Assigned task — Retyped exactly and without pictures, the lines from the one with "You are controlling" through the end of the listing must form the entire answer.

════════════════════

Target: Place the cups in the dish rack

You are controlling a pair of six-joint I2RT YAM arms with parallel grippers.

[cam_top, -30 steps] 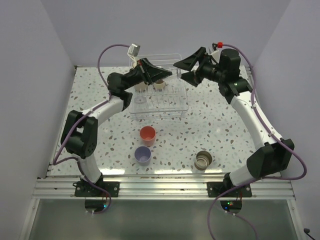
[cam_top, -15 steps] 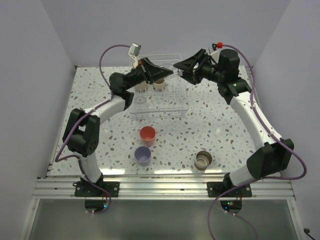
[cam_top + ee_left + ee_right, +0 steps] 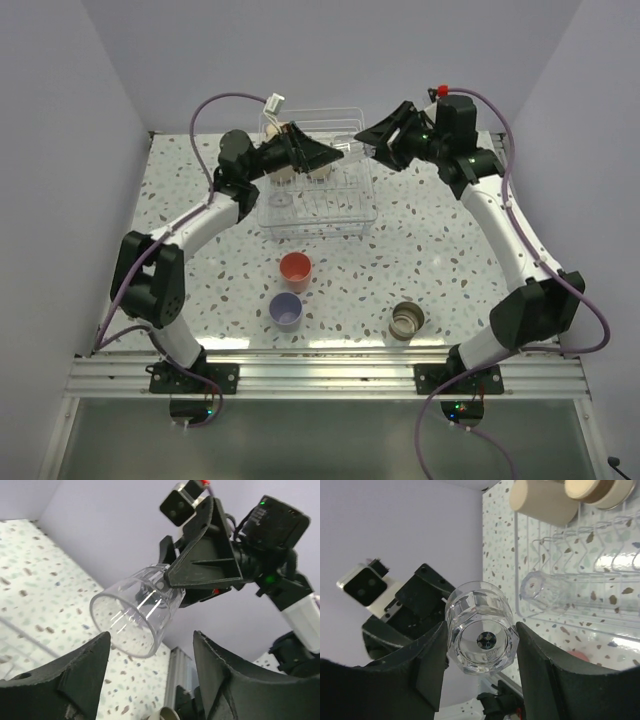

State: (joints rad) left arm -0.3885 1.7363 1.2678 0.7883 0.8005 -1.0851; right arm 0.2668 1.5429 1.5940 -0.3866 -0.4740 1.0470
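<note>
A clear glass cup (image 3: 481, 628) sits between the fingers of my right gripper (image 3: 481, 636), shut on it, base toward the wrist camera. It hangs above the back right corner of the white dish rack (image 3: 318, 212). My left gripper (image 3: 152, 660) is open just in front of the glass (image 3: 135, 617), its fingers apart and off it. In the top view both grippers meet over the rack, left (image 3: 335, 155) and right (image 3: 365, 140). A second clear glass (image 3: 542, 587) lies in the rack beside a beige cup (image 3: 540, 500) and a tan one (image 3: 592, 492).
On the speckled table in front of the rack stand a coral-red cup (image 3: 295, 270), a lavender cup (image 3: 286, 311) and, to the right, a tan brown-rimmed cup (image 3: 407, 321). White walls close in the table at the back and sides.
The right gripper closed on the clear glass. The left gripper, shut on it before, has opened and let it go, and the left arm has shifted slightly.
</note>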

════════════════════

Final answer —
You are controlling a pair of six-joint I2RT YAM arms with parallel grippers.

[cam_top, -30 steps] 
[cam_top, -15 steps] 
[cam_top + ee_left + ee_right, +0 steps] 

State: (joints rad) left arm -0.3885 1.7363 1.2678 0.7883 0.8005 -1.0851; right arm 0.2668 1.5429 1.5940 -0.3866 -0.4740 1.0470
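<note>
A clear glass cup (image 3: 481, 628) sits between the fingers of my right gripper (image 3: 481, 636), shut on it, base toward the wrist camera. It hangs above the back right corner of the white dish rack (image 3: 318, 212). My left gripper (image 3: 152, 660) is open just in front of the glass (image 3: 135, 617), its fingers apart and off it. In the top view both grippers meet over the rack, left (image 3: 335, 155) and right (image 3: 365, 140). A second clear glass (image 3: 542, 587) lies in the rack beside a beige cup (image 3: 540, 500) and a tan one (image 3: 592, 492).
On the speckled table in front of the rack stand a coral-red cup (image 3: 295, 270), a lavender cup (image 3: 286, 311) and, to the right, a tan brown-rimmed cup (image 3: 407, 321). White walls close in the table at the back and sides.
The right gripper closed on the clear glass. The left gripper, shut on it before, has opened and let it go, and the left arm has shifted slightly.
</note>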

This exercise has been worked through to completion.